**HOW TO COMPLETE THIS TASK**
The answer should consist solely of the lines from the first one below through the line containing "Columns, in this", copied exactly.

**SUPPLIED DATA**
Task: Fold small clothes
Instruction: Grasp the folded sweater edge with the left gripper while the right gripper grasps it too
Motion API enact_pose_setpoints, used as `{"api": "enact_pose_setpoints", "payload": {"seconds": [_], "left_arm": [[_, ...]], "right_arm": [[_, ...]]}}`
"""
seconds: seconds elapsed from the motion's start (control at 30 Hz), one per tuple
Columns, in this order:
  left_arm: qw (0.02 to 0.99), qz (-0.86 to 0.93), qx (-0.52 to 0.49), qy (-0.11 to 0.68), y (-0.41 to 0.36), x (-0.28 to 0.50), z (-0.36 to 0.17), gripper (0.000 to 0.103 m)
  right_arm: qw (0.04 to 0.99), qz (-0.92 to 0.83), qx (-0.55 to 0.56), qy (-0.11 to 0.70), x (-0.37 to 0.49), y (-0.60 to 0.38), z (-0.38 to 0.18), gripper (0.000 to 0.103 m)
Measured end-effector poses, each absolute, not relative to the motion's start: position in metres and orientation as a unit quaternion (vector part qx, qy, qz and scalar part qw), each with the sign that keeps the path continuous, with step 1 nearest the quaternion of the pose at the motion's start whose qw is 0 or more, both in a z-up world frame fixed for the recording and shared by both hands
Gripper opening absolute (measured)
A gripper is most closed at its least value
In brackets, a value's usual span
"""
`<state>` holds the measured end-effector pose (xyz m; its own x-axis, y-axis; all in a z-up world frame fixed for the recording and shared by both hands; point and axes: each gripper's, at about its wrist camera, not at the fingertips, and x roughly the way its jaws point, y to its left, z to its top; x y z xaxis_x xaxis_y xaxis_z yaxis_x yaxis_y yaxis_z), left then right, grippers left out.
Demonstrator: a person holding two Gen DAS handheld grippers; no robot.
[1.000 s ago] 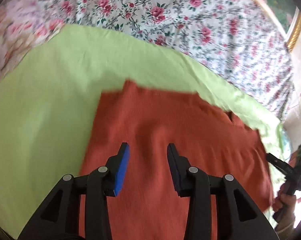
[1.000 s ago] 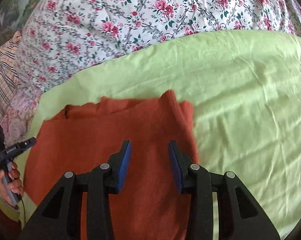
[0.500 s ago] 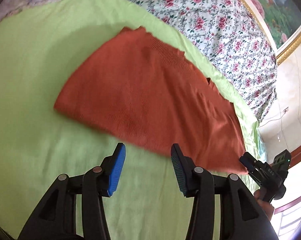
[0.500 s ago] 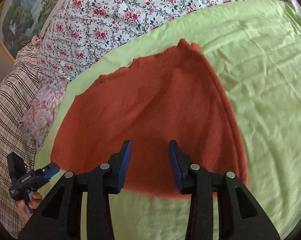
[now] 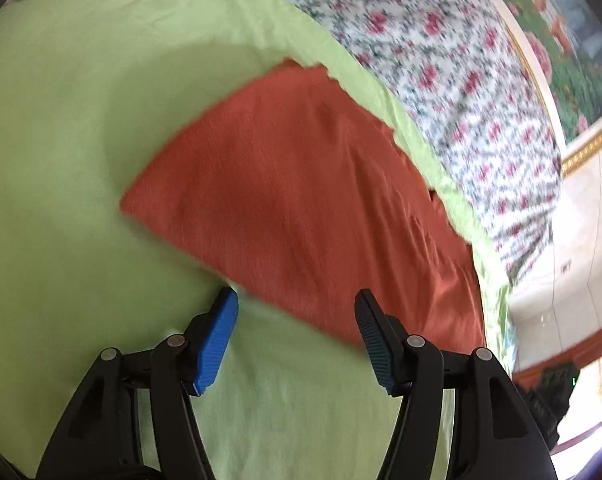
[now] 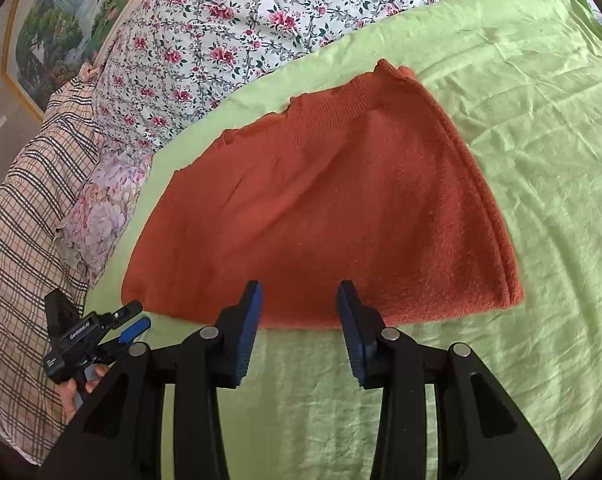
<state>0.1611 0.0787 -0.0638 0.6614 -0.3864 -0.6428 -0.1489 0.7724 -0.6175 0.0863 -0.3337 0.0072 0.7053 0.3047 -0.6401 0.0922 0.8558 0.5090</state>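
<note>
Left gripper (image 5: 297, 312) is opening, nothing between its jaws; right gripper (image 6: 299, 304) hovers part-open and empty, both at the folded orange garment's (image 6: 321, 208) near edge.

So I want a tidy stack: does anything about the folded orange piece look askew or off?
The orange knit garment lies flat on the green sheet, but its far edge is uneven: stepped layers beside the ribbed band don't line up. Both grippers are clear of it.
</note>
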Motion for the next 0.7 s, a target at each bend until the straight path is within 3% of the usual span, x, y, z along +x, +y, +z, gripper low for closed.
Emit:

**ANSWER FOR THE TASK**
Task: Fold small clothes
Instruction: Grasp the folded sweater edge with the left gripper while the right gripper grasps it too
Motion API enact_pose_setpoints, used as `{"api": "enact_pose_setpoints", "payload": {"seconds": [_], "left_arm": [[_, ...]], "right_arm": [[_, ...]]}}`
"""
seconds: seconds elapsed from the motion's start (control at 30 Hz), one per tuple
Columns, in this order:

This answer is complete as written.